What the exercise asks: In the records that follow, find the line with "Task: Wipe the"; from there, retype every line exactly through the line with "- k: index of", which also belongs to the answer.

Records drawn from a dataset:
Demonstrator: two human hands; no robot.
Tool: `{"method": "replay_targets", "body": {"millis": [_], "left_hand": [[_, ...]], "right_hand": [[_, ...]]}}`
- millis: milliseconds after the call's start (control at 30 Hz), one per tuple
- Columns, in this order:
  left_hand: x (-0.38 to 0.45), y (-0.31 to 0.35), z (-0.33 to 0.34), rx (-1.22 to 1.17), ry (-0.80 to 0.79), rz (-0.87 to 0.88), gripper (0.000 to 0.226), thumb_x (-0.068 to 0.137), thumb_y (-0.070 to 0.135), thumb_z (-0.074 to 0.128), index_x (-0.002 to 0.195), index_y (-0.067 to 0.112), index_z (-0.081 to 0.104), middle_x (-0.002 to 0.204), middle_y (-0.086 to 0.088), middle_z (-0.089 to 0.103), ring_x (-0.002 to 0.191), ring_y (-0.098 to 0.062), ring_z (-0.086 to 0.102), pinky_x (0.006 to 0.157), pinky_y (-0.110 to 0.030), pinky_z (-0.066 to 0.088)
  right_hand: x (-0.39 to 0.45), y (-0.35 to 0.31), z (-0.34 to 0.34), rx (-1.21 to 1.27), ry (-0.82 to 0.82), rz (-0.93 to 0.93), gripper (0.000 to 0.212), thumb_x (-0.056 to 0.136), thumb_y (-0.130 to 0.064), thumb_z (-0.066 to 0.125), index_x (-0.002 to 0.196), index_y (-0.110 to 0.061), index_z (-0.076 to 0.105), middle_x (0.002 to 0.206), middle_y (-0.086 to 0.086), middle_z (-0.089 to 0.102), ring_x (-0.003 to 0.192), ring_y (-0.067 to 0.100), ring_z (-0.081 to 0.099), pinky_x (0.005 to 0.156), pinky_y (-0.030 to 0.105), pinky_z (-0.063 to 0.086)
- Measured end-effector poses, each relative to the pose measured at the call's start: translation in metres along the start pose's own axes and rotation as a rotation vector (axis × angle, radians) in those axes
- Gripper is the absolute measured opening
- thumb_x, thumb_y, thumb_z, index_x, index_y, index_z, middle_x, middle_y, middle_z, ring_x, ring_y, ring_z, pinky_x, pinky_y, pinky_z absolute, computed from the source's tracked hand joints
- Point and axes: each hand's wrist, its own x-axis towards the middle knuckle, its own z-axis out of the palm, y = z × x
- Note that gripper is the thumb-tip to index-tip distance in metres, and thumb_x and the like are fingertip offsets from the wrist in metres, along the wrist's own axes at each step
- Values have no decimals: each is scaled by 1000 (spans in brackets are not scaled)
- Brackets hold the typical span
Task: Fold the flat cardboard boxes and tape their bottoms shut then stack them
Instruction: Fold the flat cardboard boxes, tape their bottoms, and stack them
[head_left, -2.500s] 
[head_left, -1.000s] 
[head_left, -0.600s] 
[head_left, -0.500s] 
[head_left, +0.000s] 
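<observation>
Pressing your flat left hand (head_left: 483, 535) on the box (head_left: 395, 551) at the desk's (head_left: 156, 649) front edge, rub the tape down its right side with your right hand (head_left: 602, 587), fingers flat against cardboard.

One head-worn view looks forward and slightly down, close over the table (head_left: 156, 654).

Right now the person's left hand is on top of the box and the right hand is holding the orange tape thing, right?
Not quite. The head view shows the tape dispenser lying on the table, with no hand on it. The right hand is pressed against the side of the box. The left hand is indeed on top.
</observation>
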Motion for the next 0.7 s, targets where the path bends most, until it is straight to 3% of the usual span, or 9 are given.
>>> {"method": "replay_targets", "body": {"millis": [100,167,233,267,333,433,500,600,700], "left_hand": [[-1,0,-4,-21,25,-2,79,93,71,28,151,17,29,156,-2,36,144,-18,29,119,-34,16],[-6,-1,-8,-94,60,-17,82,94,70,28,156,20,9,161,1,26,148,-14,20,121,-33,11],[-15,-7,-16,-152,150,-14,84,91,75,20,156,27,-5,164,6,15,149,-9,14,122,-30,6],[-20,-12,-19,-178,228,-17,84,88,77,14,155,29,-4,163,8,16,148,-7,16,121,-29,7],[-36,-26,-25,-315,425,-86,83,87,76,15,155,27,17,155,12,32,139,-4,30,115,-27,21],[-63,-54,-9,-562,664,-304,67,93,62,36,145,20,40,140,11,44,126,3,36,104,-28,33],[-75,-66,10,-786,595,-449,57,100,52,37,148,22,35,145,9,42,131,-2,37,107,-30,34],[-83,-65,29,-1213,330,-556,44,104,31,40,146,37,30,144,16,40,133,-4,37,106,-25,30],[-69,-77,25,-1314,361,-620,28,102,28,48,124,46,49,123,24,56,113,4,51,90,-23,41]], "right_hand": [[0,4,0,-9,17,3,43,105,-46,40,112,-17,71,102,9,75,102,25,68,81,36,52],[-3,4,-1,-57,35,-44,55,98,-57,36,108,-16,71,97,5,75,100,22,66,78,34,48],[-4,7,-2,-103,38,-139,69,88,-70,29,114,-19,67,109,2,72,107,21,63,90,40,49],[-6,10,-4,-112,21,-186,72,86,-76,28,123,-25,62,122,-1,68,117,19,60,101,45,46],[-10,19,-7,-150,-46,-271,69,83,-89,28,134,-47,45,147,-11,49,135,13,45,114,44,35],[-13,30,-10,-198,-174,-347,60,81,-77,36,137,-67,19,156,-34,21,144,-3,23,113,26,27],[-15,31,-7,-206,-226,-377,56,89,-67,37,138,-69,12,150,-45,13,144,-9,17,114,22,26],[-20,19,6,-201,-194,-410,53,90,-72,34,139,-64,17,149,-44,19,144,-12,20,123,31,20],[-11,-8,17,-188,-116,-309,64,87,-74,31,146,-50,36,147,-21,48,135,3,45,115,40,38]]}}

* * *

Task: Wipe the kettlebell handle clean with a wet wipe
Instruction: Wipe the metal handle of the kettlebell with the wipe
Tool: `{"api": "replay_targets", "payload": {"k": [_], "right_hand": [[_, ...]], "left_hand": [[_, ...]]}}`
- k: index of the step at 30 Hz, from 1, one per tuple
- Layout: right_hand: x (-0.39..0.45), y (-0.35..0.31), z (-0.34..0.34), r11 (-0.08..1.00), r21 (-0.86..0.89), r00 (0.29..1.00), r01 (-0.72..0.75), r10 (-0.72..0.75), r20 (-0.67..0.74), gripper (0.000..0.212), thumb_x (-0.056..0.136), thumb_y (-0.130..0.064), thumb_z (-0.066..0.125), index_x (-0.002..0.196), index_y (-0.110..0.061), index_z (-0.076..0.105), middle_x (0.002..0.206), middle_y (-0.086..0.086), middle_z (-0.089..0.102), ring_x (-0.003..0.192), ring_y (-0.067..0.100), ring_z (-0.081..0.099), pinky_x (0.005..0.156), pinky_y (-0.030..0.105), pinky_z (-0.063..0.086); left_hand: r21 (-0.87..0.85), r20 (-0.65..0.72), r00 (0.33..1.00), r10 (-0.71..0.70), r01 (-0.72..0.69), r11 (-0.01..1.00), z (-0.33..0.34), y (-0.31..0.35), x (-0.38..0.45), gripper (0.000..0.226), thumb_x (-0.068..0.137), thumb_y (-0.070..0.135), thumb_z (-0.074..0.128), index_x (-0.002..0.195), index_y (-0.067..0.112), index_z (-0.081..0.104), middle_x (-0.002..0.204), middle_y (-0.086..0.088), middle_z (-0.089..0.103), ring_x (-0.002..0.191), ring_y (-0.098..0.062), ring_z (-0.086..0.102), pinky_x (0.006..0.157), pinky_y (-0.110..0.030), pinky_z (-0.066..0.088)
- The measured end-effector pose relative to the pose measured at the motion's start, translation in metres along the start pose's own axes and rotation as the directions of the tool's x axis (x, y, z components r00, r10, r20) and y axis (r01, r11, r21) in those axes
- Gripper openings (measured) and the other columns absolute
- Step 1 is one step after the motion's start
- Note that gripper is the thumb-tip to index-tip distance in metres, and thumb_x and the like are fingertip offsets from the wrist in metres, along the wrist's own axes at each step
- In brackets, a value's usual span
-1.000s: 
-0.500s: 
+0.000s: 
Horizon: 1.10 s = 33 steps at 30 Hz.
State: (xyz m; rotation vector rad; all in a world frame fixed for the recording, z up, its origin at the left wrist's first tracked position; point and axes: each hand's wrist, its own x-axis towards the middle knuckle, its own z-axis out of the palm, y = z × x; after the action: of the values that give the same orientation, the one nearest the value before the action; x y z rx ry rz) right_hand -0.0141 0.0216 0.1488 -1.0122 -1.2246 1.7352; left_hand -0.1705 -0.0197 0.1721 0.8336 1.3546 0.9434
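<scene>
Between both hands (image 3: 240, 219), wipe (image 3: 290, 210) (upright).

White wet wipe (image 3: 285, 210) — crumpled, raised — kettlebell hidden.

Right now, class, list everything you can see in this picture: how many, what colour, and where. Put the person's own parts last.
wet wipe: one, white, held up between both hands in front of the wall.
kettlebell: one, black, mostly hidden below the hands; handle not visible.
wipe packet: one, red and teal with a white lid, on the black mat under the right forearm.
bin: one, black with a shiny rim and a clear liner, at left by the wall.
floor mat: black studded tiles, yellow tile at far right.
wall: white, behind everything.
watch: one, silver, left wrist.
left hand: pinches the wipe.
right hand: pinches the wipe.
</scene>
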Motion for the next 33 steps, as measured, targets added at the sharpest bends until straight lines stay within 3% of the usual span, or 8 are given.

Task result:
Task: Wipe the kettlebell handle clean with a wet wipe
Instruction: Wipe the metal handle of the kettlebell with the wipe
Tool: `{"api": "replay_targets", "payload": {"k": [_], "right_hand": [[_, ...]], "left_hand": [[_, ...]]}}`
- k: index of the step at 30 Hz, from 1, one per tuple

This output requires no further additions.